Lunedì 30 Settembre 2019

L’inquinamento è oggi il quinto fattore di rischio di mortalità del nostro pianeta, dopo ipertensione arteriosa, fumo, iperglicemia e ipercolesterolemia come sottolineano le ricerche “Global Burden of Disease”, pubblicata a maggio 2017 da Lancet, e “Air Pollution and Mortality in the Medicare Population”, pubblicata a Giugno 2017 dal New England Journal of Medicine. In queste ricerche, per la prima volta, viene analizzato il tema dell’impatto di due importanti inquinanti, il PM 2.5 e l’ozono: gli studi hanno stimato che la mortalità da PM 2.5 costituisce ormai il 7.6% della mortalità totale mondiale mentre l’esposizione all’ozono ha contribuito a circa l’8.0% della mortalità da malattie polmonari croniche nel 2015, con Italia, Cina, India e USA tra i paesi con i tassi di mortalità più elevati.

Inoltre, un recente studio ("Cardiovascular disease burden from ambient air pollution in Europe reassessed using novel hazard ratio functions"), pubblicato sulla rivista "European Heart Journal", suggerisce che gli impatti sulla salute attribuibili all'inquinamento atmosferico in Europa sono sostanzialmente più alti di quanto si pensasse in precedenza. Secondo le stime effettuate in tale studio, in un anno come il 2015, l’eccesso di inquinanti nell’aria ha causato 8,8 milioni di morti in più nel mondo, 790.000 in Europa, e 659.000 nell’Unione Europea: per l'Europa significa il doppio delle morti rispetto alle valutazioni epidemiologiche precedenti. Ad aumentare è soprattutto il rischio di malattie cardiovascolari e polmonari, e il principale responsabile è il particolato fine.
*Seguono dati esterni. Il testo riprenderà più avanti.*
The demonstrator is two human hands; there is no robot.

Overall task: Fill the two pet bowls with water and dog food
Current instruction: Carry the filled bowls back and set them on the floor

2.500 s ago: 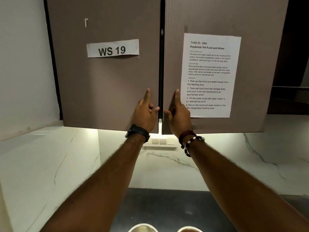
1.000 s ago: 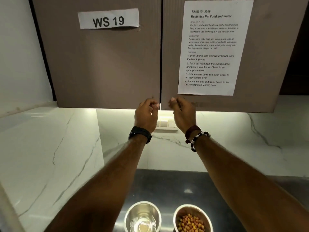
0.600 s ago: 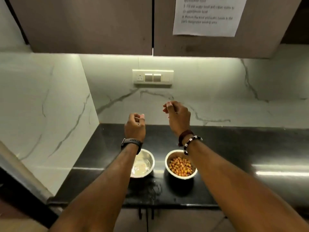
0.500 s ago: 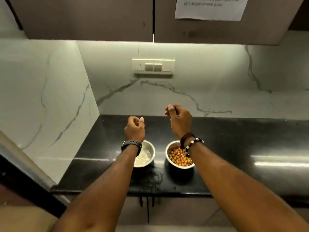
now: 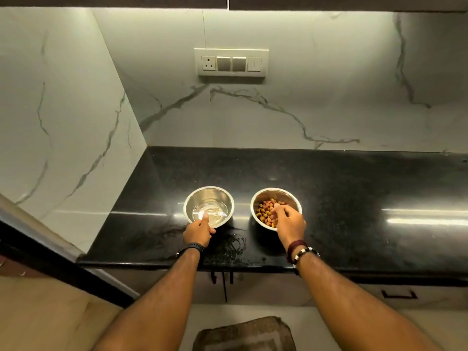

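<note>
On the black bench (image 5: pixel 354 188), two steel bowls side by side: water bowl (image 5: pixel 208 198) left, kibble bowl (image 5: pixel 286 196) right, both already filled. Left hand (image 5: pixel 198 233) pinching the water bowl's near rim, thumb over the edge. Right hand (image 5: pixel 291 224) likewise pinching the kibble bowl's near rim. Probably gripped so for lifting both level, without spilling.

Water bowl (image 5: pixel 208 204) left, food bowl (image 5: pixel 275 207) right, side by side on counter (image 5: pixel 354 198), switch panel (image 5: pixel 231 62) on wall behind.
</note>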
Il Parlamento e il Consiglio Europei hanno adottato in via definitiva una direttiva per imporre agli Stati membri limiti nazionali di emissione più rigorosi per i principali inquinanti atmosferici; la nuova direttiva ha l’obiettivo di abbassare entro il 2030 la quantità di elementi inquinanti nell’atmosfera sotto i livelli del 2005 per ridurne i rischi sanitari e gli impatti sull’ambiente. Grazie a questa direttiva il numero di decessi prematuri dovuti all’inquinamento atmosferico nell’UE dovrebbe ridursi circa del 50% circa nel 2030 (rispetto al 2005). Le emissioni inquinanti provocano effetti negativi non solo sul piano locale e nazionale, ma anche su scala mondiale, contribuendo significativamente ad incrementare l’effetto serra, causato dalla crescente massa di anidride carbonica rilasciata in atmosfera. Questa crescita sta determinando un aumento generalizzato della temperatura del pianeta e a causa anche dell’aumento dei livelli atmosferici di altre sostanze inquinanti (come i clorofluorcarburi e recentemente sembra anche il diclorometano, quest’ultimo non controllato dal protocollo internazionale di Montreal volto a ridurre la produzione e l'uso delle sostanze che minacciano lo strato di ozono stratosferico) ha favorito la riduzione dello strato di ozono che circonda la terra (riduzione dell’ozonosfera) causando un minore assorbimento delle radiazioni solari nocive per la salute (in particolare la radiazione UVB) prima che raggiungano la superficie terrestre. Tale situazione, inoltre, ha ripercussioni dirette anche sulle condizioni microclimatiche soprattutto in ambiente urbano a causa del fenomeno aggravante denominato isola di calore urbana (Urban Heat Island), che favorisce una maggior frequenza, intensità e persistenza di fenomeni meteorologici “estremi”, tra cui periodi particolarmente prolungati con temperature elevate e vere e proprie ondate di calore. Da ricordare quelle di recente osservate durante l’estate 2017, che hanno avuto ripercussioni importanti sulla popolazione e in particolare sui soggetti maggiormente esposti e più vulnerabili.

Per monitorare lo stato di salute dell’aria ambiente, i livelli di qualità dell’aria sono stati stabiliti e regolamentati con accordi bilaterali, direttive in ambito comunitario e trattati internazionali (recepiti in tutto o in parte dalle singole nazioni attraverso politiche e programmi in materia ambiente). In tali accordi le concentrazioni di inquinanti in atmosfera sono state classificate in base al confronto con valori limite e valori guida, definiti a livello nazionale.

In Italia, le regioni, anche attraverso le Agenzie Regionali per la Protezione Ambientale (ARPA), hanno il compito di verificare e monitorare che tali valori non vengano superati, di elaborare “piani di risanamento e tutela della qualità dell’aria” che indichino le azioni da svolgere, di preparare piani di mitigazione e, infine, indicare le cautele da adottare per tenere sotto controllo e possibilmente migliorare la situazione attuale.